[SUPPLIED INFORMATION — start]

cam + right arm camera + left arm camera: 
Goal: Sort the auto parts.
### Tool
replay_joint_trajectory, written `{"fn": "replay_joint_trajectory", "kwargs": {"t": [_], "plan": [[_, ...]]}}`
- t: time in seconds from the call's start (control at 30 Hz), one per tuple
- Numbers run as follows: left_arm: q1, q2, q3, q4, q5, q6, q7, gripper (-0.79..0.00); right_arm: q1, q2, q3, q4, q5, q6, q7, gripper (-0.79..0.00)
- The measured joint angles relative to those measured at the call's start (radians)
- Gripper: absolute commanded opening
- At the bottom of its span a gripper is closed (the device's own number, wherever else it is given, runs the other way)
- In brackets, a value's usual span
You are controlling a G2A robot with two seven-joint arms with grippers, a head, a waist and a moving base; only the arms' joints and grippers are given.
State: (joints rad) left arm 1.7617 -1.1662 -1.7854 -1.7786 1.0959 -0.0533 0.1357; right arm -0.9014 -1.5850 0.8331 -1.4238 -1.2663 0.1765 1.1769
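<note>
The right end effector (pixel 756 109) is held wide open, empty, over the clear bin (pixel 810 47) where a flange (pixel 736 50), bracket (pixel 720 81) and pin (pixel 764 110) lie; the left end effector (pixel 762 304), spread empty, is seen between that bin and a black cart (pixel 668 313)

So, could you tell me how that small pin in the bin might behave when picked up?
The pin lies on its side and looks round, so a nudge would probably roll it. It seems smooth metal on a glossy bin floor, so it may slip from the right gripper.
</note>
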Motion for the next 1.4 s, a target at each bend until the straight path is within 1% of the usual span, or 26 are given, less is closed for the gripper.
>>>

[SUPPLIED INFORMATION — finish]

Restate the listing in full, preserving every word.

RESULT OF THIS EXERCISE:
cam + right arm camera + left arm camera: 
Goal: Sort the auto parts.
### Tool
replay_joint_trajectory, written `{"fn": "replay_joint_trajectory", "kwargs": {"t": [_], "plan": [[_, ...]]}}`
- t: time in seconds from the call's start (control at 30 Hz), one per tuple
- Numbers run as follows: left_arm: q1, q2, q3, q4, q5, q6, q7, gripper (-0.79..0.00); right_arm: q1, q2, q3, q4, q5, q6, q7, gripper (-0.79..0.00)
- The measured joint angles relative to those measured at the call's start (radians)
- Gripper: absolute commanded opening
- At the bottom of its span a gripper is closed (the device's own number, wherever else it is given, runs the other way)
- In brackets, a value's usual span
You are controlling a G2A robot with two seven-joint arms with grippers, a head, a waist and a moving base; only the arms' joints and grippers are given.
State: (joints rad) left arm 1.7617 -1.1662 -1.7854 -1.7786 1.0959 -0.0533 0.1357; right arm -0.9014 -1.5850 0.8331 -1.4238 -1.2663 0.1765 1.1769
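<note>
The right end effector (pixel 756 109) is held wide open, empty, over the clear bin (pixel 810 47) where a flange (pixel 736 50), bracket (pixel 720 81) and pin (pixel 764 110) lie; the left end effector (pixel 762 304), spread empty, is seen between that bin and a black cart (pixel 668 313)

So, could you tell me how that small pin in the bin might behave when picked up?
The pin lies on its side and looks round, so a nudge would probably roll it. It seems smooth metal on a glossy bin floor, so it may slip from the right gripper.
</note>
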Motion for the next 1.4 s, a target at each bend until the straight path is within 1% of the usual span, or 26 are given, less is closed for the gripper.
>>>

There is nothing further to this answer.